* PROBLEM STATEMENT *
Please reproduce the data in full, exactly as it stands.

* GIVEN INFORMATION *
-------------------------

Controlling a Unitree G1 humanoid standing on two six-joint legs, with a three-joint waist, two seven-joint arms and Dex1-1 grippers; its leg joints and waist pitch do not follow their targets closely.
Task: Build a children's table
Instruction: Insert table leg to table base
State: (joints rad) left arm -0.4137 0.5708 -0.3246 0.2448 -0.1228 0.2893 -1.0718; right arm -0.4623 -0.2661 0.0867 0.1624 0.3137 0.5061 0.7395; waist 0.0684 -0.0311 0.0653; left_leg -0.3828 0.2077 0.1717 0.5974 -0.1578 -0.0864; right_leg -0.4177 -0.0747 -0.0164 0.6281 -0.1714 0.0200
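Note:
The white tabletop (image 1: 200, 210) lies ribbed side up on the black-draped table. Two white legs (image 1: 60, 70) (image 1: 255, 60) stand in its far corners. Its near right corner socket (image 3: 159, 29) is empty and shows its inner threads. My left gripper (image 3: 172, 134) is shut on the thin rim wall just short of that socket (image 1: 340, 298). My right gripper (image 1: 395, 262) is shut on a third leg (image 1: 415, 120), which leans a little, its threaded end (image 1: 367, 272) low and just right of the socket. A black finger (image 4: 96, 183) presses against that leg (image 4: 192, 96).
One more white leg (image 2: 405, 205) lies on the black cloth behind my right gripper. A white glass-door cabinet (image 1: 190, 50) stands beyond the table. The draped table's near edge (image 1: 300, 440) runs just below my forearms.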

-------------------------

* YOUR SOLUTION *
Controlling a Unitree G1 humanoid standing on two six-joint legs, with a three-joint waist, two seven-joint arms and Dex1-1 grippers; its leg joints and waist pitch do not follow their targets closely.
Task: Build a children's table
Instruction: Insert table leg to table base
State: (joints rad) left arm -0.4137 0.5708 -0.3246 0.2448 -0.1228 0.2893 -1.0718; right arm -0.4623 -0.2661 0.0867 0.1624 0.3137 0.5061 0.7395; waist 0.0684 -0.0311 0.0653; left_leg -0.3828 0.2077 0.1717 0.5974 -0.1578 -0.0864; right_leg -0.4177 -0.0747 -0.0164 0.6281 -0.1714 0.0200
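Note:
The white tabletop (image 1: 200, 210) lies ribbed side up on the black-draped table. Two white legs (image 1: 60, 70) (image 1: 255, 60) stand in its far corners. Its near right corner socket (image 3: 159, 29) is empty and shows its inner threads. My left gripper (image 3: 172, 134) is shut on the thin rim wall just short of that socket (image 1: 340, 298). My right gripper (image 1: 395, 262) is shut on a third leg (image 1: 415, 120), which leans a little, its threaded end (image 1: 367, 272) low and just right of the socket. A black finger (image 4: 96, 183) presses against that leg (image 4: 192, 96).
One more white leg (image 2: 405, 205) lies on the black cloth behind my right gripper. A white glass-door cabinet (image 1: 190, 50) stands beyond the table. The draped table's near edge (image 1: 300, 440) runs just below my forearms.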

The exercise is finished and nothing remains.